__Exercise__.
For the entries below, report the number of lines containing "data", without any other content.

• • • • • • •

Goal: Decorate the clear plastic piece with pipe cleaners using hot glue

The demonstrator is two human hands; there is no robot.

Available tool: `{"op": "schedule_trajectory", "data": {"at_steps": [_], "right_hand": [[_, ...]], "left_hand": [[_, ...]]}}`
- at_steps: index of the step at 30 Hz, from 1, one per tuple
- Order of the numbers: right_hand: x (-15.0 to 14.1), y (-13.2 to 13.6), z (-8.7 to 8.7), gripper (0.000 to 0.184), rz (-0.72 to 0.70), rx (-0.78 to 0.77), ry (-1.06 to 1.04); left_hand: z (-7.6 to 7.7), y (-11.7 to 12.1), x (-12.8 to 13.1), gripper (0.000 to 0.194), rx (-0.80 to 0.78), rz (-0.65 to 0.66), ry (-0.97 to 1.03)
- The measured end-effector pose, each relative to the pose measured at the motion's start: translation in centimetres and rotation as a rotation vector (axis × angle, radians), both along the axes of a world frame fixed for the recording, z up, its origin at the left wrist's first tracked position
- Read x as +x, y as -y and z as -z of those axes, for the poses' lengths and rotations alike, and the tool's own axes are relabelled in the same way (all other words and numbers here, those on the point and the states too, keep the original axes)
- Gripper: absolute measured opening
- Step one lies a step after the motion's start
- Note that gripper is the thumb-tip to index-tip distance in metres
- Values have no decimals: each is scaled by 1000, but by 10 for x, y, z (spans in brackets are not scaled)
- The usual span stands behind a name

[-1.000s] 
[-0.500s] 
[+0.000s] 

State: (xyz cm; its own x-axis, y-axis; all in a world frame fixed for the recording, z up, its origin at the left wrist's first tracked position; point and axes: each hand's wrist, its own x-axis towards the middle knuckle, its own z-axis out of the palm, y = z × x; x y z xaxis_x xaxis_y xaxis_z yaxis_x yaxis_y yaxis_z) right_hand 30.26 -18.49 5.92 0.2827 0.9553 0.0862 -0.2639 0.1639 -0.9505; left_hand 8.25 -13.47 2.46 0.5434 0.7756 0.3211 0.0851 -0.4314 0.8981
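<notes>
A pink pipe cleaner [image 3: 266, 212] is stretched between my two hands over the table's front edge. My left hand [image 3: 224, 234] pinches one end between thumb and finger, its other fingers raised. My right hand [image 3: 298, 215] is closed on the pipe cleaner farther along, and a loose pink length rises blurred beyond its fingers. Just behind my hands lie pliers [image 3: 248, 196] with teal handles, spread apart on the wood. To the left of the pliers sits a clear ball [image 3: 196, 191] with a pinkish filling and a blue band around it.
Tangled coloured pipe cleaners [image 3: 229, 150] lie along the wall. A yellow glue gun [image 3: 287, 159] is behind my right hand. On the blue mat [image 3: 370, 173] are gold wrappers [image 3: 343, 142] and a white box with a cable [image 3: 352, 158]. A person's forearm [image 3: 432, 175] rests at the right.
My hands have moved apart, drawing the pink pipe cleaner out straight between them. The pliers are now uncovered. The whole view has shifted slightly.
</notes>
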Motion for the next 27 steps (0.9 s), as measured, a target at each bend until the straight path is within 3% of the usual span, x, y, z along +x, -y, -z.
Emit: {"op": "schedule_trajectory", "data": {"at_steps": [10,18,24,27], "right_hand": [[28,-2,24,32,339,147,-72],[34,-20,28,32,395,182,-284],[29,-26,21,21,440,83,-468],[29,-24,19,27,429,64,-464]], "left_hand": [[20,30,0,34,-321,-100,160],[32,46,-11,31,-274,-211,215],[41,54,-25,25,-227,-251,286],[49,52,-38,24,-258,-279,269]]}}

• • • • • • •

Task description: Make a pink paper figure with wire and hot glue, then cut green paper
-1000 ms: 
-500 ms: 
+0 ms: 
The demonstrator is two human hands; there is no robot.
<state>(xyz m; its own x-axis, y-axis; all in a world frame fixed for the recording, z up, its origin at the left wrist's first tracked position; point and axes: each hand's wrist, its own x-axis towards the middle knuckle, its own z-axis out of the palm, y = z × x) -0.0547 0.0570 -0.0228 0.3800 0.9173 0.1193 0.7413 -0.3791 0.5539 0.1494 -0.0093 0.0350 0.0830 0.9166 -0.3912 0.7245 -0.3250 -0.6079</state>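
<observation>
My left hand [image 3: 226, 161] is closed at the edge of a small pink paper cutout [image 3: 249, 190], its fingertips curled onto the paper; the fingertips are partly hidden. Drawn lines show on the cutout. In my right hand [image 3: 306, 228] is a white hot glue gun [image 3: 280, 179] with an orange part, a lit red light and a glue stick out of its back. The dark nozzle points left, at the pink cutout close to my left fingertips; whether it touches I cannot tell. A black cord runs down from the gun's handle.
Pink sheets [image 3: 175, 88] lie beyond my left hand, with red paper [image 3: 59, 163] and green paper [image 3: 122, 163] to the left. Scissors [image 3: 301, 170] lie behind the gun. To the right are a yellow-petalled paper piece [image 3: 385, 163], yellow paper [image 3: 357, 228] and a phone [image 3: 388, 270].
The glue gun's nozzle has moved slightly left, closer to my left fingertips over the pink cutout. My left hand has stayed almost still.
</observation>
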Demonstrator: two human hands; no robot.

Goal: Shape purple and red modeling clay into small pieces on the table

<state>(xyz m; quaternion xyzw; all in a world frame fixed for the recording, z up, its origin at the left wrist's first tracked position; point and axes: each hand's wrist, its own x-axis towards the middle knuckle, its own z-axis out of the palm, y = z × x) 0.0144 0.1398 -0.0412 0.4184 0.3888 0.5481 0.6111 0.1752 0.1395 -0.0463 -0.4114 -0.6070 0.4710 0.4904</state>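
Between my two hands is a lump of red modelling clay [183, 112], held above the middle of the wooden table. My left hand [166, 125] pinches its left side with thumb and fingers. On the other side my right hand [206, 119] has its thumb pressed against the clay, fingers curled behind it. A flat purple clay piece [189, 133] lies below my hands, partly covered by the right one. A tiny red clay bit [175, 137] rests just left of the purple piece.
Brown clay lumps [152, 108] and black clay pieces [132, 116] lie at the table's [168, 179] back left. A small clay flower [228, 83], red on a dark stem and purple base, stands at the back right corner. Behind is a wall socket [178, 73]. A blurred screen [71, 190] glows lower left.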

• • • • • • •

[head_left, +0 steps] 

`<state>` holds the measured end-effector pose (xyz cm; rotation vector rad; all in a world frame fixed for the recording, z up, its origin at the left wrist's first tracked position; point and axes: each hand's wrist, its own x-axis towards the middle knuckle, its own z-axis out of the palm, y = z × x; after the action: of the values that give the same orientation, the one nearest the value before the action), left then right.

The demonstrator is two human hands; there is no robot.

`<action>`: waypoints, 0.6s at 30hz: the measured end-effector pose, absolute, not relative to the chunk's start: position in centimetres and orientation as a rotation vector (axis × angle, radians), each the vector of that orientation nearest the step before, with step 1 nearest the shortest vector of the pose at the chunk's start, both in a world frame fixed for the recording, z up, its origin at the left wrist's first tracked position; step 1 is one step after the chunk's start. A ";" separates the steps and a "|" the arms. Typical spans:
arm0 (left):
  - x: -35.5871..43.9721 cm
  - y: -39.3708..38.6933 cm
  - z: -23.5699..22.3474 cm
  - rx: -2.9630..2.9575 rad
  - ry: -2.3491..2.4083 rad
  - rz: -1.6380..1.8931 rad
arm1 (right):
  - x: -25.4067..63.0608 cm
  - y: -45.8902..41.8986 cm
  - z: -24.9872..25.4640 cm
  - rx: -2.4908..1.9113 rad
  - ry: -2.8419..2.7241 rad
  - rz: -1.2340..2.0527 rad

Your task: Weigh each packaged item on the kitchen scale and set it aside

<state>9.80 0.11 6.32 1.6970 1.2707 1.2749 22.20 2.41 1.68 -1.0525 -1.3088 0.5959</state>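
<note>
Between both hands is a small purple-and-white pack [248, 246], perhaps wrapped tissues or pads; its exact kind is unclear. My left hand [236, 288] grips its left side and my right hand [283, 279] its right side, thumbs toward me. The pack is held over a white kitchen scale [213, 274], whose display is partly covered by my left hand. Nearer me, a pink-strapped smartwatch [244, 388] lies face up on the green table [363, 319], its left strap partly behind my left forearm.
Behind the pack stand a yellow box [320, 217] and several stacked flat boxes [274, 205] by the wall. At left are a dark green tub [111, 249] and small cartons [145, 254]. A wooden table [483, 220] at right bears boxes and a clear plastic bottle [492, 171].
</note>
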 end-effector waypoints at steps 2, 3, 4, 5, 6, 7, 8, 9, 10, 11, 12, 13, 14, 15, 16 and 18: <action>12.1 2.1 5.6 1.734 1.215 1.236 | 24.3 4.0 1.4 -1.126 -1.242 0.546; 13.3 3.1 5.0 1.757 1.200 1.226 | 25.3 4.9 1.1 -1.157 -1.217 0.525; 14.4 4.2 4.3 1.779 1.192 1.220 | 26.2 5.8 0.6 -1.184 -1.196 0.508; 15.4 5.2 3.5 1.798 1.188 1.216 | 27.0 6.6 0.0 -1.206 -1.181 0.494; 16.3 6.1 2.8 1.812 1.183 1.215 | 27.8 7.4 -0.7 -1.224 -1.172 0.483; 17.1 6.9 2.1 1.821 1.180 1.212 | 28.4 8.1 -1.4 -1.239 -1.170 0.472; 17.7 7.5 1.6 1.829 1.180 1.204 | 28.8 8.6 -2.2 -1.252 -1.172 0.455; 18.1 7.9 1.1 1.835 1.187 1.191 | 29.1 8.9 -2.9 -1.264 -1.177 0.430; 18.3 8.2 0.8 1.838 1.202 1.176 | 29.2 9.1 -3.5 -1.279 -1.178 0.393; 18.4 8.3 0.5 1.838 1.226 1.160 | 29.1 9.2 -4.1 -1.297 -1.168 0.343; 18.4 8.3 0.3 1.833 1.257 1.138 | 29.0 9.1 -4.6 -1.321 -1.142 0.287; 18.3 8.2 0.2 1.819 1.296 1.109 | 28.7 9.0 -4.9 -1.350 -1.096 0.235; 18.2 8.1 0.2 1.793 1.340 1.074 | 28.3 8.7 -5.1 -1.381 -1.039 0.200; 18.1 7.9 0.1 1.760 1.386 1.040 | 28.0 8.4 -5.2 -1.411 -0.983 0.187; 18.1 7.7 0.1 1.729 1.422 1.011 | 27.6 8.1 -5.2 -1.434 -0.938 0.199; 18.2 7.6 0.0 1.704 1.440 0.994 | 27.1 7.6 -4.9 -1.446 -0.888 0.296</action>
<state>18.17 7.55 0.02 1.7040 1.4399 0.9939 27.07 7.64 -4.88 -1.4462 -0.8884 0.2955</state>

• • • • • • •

__Solution to the problem__.
2